Churn

The total number of lines added, modified, and deleted throughout the history of a file.

Interpretation

The attribute that churn is expected to quantify is change. A file that has undergone a lot of change is likely to have a high value for the churn metric.

Evidence

Churn has been empirically-validated to be associated with historical vulnerabilities in software in the following peer-reviewed research studies:

Searching for a Needle in a Haystack: Predicting Security Vulnerabilities for Windows Vista [2]

The empirical evidence overwhelming supports the notion that a source code file with high churn is more likely to contain a security vulnerability.

Implications

The security implication(s) of a file having high churn could be one or more of the following:

Not all changes to the file may have been as thoroughly reviewed for security concerns as others increasing the potential for latent vulnerabilities.

Mitigations

The theoretical mitigation to lowering the churn of a file is to avoid changing it. However, the theoretical mitigation is not practical.
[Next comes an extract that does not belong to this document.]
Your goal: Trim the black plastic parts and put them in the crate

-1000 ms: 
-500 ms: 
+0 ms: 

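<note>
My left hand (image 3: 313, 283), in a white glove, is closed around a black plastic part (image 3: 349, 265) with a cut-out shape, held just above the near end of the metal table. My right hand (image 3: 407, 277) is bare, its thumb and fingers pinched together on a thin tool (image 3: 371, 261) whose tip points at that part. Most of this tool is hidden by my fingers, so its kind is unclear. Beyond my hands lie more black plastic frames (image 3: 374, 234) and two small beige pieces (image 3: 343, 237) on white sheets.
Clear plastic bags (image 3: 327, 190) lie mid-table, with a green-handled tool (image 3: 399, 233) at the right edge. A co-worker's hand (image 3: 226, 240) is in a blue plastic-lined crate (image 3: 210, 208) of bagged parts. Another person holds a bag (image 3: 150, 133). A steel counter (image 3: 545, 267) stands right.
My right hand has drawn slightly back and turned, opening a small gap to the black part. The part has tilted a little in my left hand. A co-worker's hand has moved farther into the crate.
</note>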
Therefore, the risk of latent vulnerabilities in a file with high churn could be mitigated using one or more of the following suggestions:

Subject the file to a security-focused review to ensure the voluminous churn has not inadvertently introduced a vulnerability.

Implementation

As the definition of the metric suggests, the implementation relies on the history of a file. In our implementation of the metric, we use the git log command to collect the metric from the source code repository of a project. As a direct consequence of our implementation approach, the churn metric can be collected for only those projects that use git as their source code repository.
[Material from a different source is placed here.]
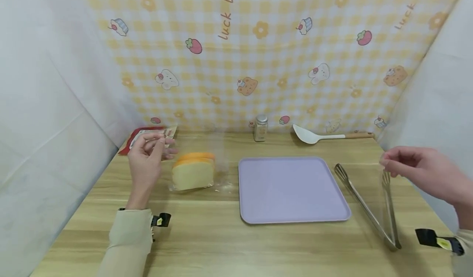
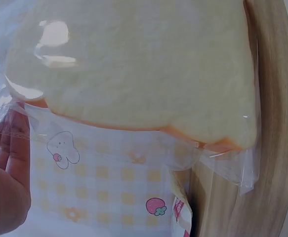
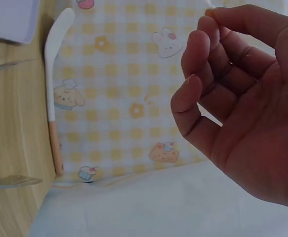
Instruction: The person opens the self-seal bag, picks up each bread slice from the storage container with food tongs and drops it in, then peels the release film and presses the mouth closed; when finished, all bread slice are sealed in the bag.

The source code of the implementation of the metric will be made available on GitHub. If you need to collect the metric from your project, the implementation will also be made available as a container image on Docker Hub.

Languages

The metric implementation is independent of programming language.

Example(s)

In this section, we present examples of the metric collected from popular open-source software projects.

Chromium

In this subsection, we present examples of the metric collected from the Chromium, the open-source project behind the Google Chrome web browser.
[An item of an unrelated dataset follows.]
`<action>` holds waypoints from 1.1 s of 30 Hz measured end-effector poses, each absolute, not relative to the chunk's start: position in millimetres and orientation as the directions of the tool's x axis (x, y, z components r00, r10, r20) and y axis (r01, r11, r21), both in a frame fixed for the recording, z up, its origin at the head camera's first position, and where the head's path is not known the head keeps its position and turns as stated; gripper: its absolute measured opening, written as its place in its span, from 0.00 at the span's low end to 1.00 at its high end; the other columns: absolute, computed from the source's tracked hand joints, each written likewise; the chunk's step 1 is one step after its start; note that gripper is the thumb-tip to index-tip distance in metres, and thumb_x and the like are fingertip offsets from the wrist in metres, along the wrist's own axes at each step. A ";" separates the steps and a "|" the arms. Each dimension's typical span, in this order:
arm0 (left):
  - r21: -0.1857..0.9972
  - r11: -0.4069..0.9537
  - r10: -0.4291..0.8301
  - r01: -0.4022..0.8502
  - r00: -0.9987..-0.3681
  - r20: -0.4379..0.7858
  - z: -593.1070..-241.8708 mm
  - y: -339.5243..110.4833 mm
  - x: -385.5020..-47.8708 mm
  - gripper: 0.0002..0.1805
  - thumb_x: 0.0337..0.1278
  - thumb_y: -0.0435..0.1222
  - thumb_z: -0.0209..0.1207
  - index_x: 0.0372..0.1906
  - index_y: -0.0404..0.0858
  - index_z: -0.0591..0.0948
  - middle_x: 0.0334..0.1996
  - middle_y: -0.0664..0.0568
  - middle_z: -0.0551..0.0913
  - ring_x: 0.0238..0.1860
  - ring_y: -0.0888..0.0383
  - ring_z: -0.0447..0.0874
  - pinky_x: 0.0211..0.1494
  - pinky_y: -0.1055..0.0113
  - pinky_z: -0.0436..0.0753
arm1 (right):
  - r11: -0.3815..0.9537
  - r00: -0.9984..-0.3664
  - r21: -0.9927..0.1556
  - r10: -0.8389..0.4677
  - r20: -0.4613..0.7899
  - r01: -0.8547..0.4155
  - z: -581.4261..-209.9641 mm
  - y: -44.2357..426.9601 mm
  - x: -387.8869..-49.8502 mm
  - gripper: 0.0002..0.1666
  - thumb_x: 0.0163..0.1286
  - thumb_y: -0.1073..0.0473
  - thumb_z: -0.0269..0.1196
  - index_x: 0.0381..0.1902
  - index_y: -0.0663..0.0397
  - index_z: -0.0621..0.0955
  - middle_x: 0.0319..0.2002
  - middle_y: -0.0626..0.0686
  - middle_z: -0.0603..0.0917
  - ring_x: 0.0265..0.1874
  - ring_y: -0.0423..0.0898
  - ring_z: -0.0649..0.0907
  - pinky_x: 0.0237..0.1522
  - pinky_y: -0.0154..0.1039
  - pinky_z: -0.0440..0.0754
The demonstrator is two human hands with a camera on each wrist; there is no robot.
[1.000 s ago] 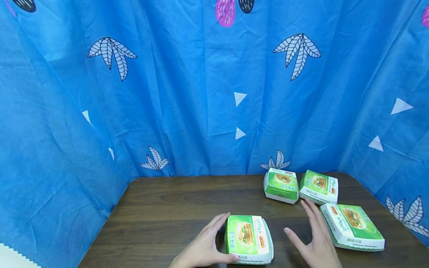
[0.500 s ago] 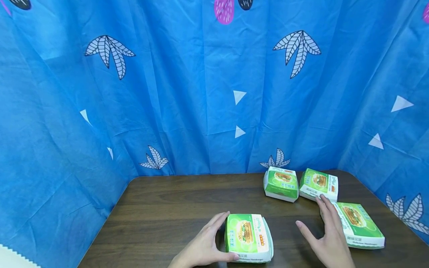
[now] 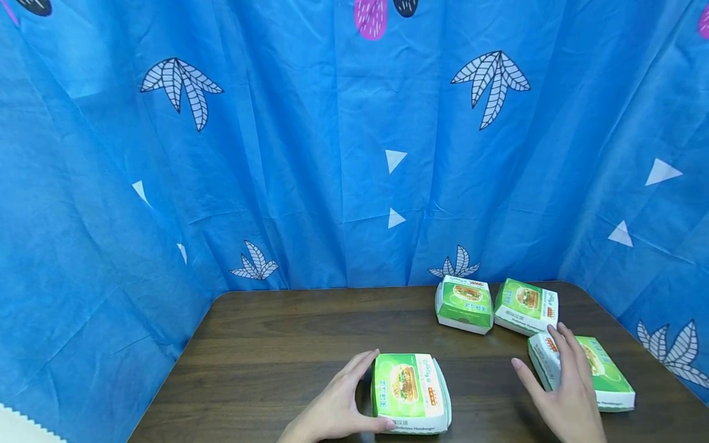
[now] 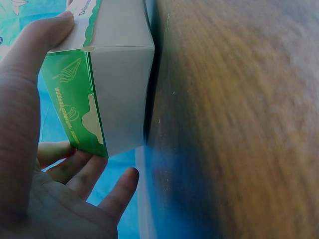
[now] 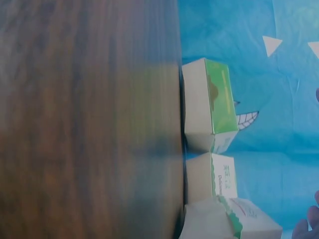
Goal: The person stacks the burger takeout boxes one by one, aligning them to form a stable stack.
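A green and white cardboard burger box sits at the front middle of the table. My left hand holds it from its left side, thumb on the near face and fingers at the far corner; the left wrist view shows the box between thumb and fingers. My right hand, thumb and fingers spread, is over the near-left part of a second burger box on the right, partly covering it. Whether it touches that box I cannot tell. Only bits of right fingers show at the right wrist view's edge.
Two more burger boxes, a left one and a right one, stand at the back right of the dark wooden table. A blue patterned curtain hangs behind and along both sides.
My right hand has moved right, from the gap between the boxes to over the right-hand burger box. The left hand and its box have stayed in place.
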State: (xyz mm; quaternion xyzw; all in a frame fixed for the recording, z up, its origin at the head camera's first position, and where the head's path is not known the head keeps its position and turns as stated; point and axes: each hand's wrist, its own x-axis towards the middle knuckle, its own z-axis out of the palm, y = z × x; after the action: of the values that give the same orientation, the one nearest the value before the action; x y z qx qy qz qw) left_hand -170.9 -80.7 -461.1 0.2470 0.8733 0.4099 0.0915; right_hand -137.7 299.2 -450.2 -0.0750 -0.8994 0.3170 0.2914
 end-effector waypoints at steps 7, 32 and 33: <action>0.745 0.559 0.502 0.363 -0.864 0.045 -461.4 -81.0 -170.1 0.62 0.44 0.64 0.74 0.81 0.45 0.60 0.76 0.52 0.65 0.70 0.51 0.69 0.69 0.44 0.75 | 0.782 -0.777 -0.620 0.350 0.523 -0.065 -451.4 309.7 -138.5 0.55 0.65 0.50 0.73 0.81 0.60 0.57 0.80 0.67 0.52 0.78 0.70 0.52 0.76 0.71 0.47; 0.775 0.528 0.507 0.348 -0.861 0.041 -460.8 -82.5 -170.6 0.60 0.45 0.62 0.75 0.81 0.47 0.60 0.77 0.52 0.63 0.71 0.48 0.68 0.68 0.44 0.75 | 0.783 -0.769 -0.618 0.436 0.468 0.068 -460.3 340.0 -143.4 0.56 0.64 0.45 0.70 0.77 0.69 0.58 0.78 0.73 0.47 0.79 0.69 0.39 0.75 0.70 0.30; 0.773 0.530 0.507 0.349 -0.861 0.041 -460.8 -82.4 -170.6 0.60 0.45 0.62 0.75 0.82 0.47 0.60 0.77 0.52 0.63 0.71 0.48 0.68 0.68 0.44 0.75 | 0.781 -0.765 -0.620 0.441 0.469 0.070 -460.7 340.5 -143.1 0.55 0.63 0.46 0.70 0.77 0.69 0.59 0.78 0.73 0.47 0.79 0.68 0.40 0.75 0.71 0.30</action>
State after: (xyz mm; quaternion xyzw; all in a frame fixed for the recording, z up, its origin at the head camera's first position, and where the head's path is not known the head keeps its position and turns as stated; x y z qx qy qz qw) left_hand -170.6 -82.4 -460.8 0.2461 0.8694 0.4179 0.0949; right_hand -143.1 340.5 -460.7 -0.1434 -0.8910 0.2981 0.3111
The metric examples presented here were collected at 6b9bf768231f commit to the master branch of the Chromium source code repository.

Summary

Chromium Churn Distribution — Figure 1.1

Chromium Churn Discriminatory — Figure 1.2

Shown in Figure 1.1 is the distribution of the metric collected from source code files in the Chromium project. Shown in Figure 1.2 is the comparison of the distribution of the metric collected from source code files in the Chromium project that were not historically vulnerable and those that were.

Thresholds

The thresholds of the metric in the Chromium project determined using the approach prescribed by Alves et al. [1] is shown in the table below.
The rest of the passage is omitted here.